一途な騎士はウブな王女を愛したくてたまらない


「メアリ!」

「ユリウス、グッドタイミング! この子を受け取ってください。抱っこしながらだと降りれなくて」


メアリの腕に抱かれた子猫を見て、ユリウスは状況を理解する。


「わかった。こっちへ」


ユリウスが両手を伸ばすと、メアリは太めの枝の上から子猫の首根っこを掴んでユリウスへと腕を下ろした。

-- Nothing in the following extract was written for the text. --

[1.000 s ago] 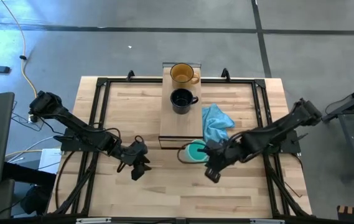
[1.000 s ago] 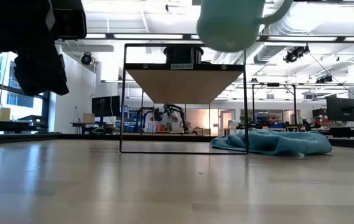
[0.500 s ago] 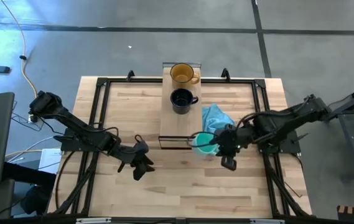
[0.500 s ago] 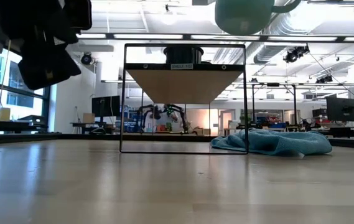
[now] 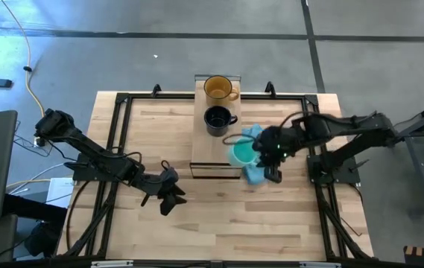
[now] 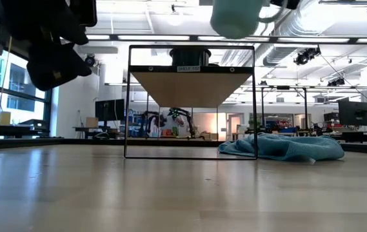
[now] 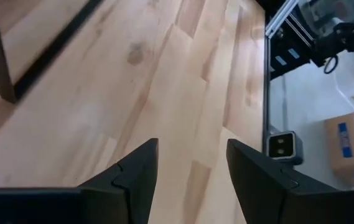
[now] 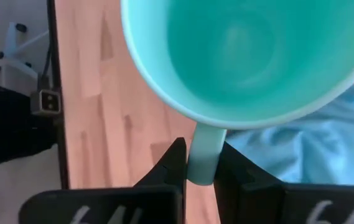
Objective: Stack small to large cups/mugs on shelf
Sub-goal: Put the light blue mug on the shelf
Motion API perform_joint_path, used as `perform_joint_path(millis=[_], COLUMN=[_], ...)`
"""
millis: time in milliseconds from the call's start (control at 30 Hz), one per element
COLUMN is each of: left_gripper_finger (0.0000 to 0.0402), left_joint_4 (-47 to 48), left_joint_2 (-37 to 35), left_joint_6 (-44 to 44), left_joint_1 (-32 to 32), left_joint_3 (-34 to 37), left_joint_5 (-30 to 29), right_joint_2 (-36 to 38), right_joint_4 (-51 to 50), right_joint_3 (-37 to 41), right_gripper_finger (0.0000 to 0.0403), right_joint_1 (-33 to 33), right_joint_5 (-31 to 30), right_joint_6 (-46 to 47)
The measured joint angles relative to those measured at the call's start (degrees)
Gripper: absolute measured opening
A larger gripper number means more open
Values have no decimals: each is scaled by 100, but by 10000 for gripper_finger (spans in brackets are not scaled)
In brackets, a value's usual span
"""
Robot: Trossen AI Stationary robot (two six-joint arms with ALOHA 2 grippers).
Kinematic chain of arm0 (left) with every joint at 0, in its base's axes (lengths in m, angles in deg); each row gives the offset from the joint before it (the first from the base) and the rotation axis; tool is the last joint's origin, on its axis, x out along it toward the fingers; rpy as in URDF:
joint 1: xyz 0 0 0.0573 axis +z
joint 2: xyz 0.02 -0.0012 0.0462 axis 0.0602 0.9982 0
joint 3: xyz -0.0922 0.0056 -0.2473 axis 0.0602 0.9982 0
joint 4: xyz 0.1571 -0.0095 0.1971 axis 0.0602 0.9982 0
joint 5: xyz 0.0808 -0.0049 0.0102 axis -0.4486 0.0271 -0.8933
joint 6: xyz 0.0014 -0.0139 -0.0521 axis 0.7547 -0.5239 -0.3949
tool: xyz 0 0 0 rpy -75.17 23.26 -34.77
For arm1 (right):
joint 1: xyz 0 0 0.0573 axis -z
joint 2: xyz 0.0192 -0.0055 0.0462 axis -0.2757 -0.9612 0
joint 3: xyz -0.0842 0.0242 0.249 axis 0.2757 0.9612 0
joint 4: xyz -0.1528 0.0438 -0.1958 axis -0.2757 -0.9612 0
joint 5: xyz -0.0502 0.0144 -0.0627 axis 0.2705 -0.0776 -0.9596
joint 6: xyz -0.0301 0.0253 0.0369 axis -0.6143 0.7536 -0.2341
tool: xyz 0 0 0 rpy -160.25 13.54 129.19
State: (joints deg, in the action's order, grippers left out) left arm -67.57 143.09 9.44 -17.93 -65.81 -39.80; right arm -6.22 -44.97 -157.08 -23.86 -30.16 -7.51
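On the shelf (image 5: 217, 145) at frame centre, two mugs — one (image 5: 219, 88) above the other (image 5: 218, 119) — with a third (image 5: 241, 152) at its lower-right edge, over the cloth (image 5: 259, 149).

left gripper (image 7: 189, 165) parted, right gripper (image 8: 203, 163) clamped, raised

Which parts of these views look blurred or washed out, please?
Right wrist view: the teal mug fills the frame, soft, its handle between the right gripper fingers. Low view: that mug and the left gripper are blurred at the top, ceiling lights glaring. High view: floor glare upper left.
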Motion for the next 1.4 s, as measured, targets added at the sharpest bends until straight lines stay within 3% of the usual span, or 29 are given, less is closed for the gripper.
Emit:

そして、無事に子猫がユリウスの手に収まったのと同時、メキ、と音が聞こえ、嫌な予感にメアリの身体が強張る。


(気のせい?)


むしろそうであってくれと願い足元を確かめようとした刹那、枝の根元にバキバキと亀裂が走りメアリの視界が一気に傾いた。

瞬時にどこかに飛び移れないかと態勢を整えようとしたのだが、無理な動きをしたせいで足首に痛みが走る。

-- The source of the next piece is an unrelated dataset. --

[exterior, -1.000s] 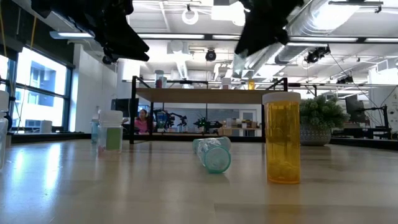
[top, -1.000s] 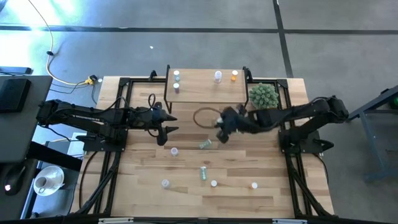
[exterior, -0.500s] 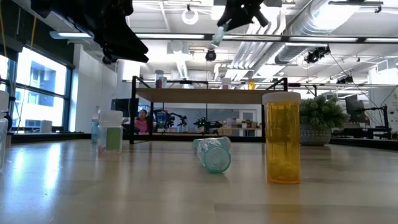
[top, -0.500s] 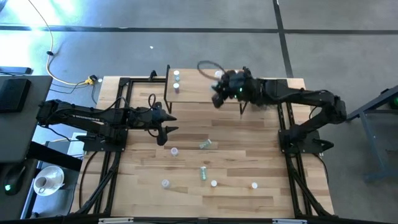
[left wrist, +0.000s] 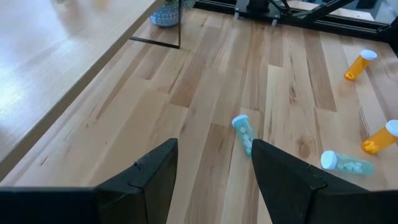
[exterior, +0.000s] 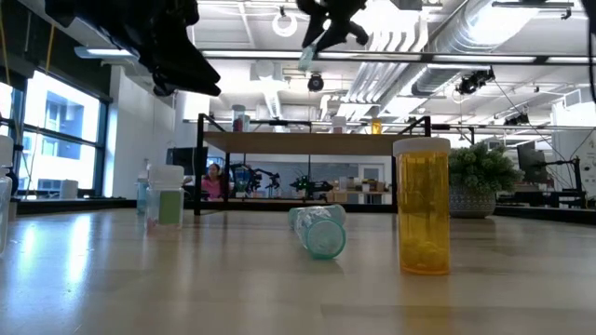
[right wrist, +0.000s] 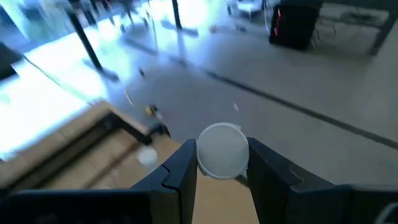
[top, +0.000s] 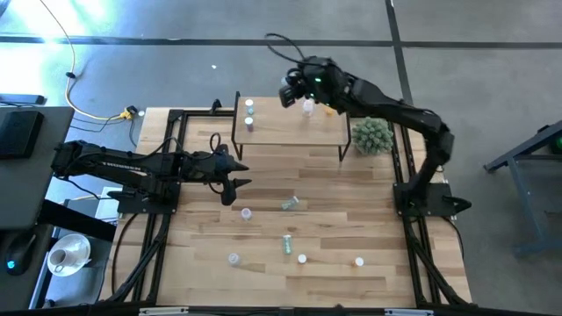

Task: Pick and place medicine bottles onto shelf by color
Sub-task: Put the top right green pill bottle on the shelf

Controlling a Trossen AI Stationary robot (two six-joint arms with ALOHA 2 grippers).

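Left gripper (top: 230, 183) hovers over the table's (top: 202, 263) left-middle area, fingers (left wrist: 152, 180) spread wide with nothing between them. Shelf (top: 290, 130) at the far edge carries 2 bottles at its left end and 2 at its right. Loose bottles lie on the planks, among them a green bottle (top: 289, 204) on its side. Right gripper (top: 290, 90) hangs above the shelf, clamped on a white-capped bottle (right wrist: 222, 151).

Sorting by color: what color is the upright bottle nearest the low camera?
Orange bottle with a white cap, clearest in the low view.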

その直後、枝は完全に幹から離れ、メアリはすぐ真下にある池に水飛沫をあげて落ちた。

コポリコポリと低い音が聞こえ、目を開くと細かな気泡が空を映す水面を目指して浮上する。
自分もあの場所へ行かなかればと両手で必死にもがくも、力が入りすぎてなかなかあがっていかず、メアリはパニックに陥った。